Now we can get a single website page, extract data from it and export it but how would we go about getting the rest of the pages from the paginated list?
Recursion
The process in which a function calls itself directly or indirectly is called recursion and the corresponding function is called as recursive function. Using recursive algorithm, certain problems can be solved quite easily.
We are going to call our getWebsiteContent
function within itself, each time passing through a new link as a parameter. Inside the getWebsiteContent
function below map function add the following code:
// Pagination Elements Link
const nextPageLink = $('.pagination').find('.curr').parent().next().find('a').attr('href')
console.log(chalk.cyan(` Scraping: ${nextPageLink}`))
pageCounter++
if (pageCounter === pageLimit) {
exportResults(parsedResults)
return false
}
getWebsiteContent(nextPageLink)
Firstly we are getting our nextPageLink
by using Cheerio to find the parent element, of the element with the class .curr
and then we get the element next to it. We log the progress with the Chalk plugin and also keeping increasing the pageCounter
variable to enforce the limit which we had specified at the start of the app.
This limit can be handy if a website only allows a certain amount of calls per minute, then using the log the scraper can be ran again using the last url it scraped as a starting point but off course there are also programmatic ways to do this such as using timeout functions to create delays.
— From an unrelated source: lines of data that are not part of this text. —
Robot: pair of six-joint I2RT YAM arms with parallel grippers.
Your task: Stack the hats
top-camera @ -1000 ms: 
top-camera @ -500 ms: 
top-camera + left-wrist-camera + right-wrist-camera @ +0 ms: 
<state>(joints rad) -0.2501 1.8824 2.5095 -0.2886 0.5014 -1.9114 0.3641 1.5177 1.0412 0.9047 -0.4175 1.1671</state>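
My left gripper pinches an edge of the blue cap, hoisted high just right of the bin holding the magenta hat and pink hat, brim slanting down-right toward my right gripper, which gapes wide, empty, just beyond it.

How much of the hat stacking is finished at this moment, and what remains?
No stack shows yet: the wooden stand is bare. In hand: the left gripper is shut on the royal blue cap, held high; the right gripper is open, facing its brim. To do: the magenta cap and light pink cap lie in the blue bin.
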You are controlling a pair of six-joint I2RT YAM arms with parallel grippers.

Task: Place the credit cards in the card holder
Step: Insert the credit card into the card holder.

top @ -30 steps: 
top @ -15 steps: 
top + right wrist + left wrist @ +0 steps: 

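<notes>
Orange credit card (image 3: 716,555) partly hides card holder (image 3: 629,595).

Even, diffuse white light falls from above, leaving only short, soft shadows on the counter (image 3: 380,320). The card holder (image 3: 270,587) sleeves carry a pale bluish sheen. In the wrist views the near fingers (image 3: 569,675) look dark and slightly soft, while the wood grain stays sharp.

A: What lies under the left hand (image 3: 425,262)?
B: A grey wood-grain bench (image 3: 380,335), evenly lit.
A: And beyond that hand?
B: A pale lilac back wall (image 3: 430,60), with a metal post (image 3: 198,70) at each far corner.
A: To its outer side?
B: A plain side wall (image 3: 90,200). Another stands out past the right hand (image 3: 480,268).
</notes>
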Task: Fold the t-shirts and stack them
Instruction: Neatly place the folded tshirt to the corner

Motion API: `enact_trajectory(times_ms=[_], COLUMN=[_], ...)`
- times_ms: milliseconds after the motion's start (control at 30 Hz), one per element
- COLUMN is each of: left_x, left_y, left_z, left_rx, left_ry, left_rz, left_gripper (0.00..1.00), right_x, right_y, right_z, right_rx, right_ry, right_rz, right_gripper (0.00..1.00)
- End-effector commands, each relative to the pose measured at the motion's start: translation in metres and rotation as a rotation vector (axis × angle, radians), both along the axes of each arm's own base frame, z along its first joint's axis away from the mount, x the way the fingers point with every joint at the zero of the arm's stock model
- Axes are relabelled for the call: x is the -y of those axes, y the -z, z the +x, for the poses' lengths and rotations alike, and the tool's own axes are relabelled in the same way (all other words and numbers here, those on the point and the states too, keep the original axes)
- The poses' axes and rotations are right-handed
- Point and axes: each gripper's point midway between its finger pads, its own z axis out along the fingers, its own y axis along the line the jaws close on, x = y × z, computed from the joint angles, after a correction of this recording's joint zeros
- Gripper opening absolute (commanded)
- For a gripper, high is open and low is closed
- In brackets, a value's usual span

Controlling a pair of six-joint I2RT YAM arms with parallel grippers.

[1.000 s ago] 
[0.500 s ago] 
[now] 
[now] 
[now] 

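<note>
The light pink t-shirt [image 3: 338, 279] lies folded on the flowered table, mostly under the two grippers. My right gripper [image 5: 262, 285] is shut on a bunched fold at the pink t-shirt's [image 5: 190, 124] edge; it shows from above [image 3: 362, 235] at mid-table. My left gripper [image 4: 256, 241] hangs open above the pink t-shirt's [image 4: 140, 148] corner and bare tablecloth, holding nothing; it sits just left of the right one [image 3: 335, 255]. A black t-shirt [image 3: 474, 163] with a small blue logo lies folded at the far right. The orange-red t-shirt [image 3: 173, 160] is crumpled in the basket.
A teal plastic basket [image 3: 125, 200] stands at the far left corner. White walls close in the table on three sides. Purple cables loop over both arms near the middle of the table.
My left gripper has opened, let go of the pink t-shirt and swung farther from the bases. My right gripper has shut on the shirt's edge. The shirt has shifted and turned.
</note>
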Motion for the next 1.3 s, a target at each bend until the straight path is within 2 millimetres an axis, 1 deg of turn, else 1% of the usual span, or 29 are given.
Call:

We use an if statement to run the exportResults
function and end the current function once the pageLimit
has been reached and if the pageLimit
has not been reached, we execute the getWebsiteContent(nextPageLink)
function once more, this time passing in the new url.
Now our scraper is running through each page, getting the results and pushing them to our ‘parsedResults’ array.
Finally we want to also add the exportResults
function to when we catch an error, reason being is that if an error is encountered after thousands of results has been scraped, these results are still exported.
} catch (error) {
exportResults(parsedResults)
console.error(error)
}
That is it, we now have a fully functional scraper that can be used to traverse any DOM and find store the results.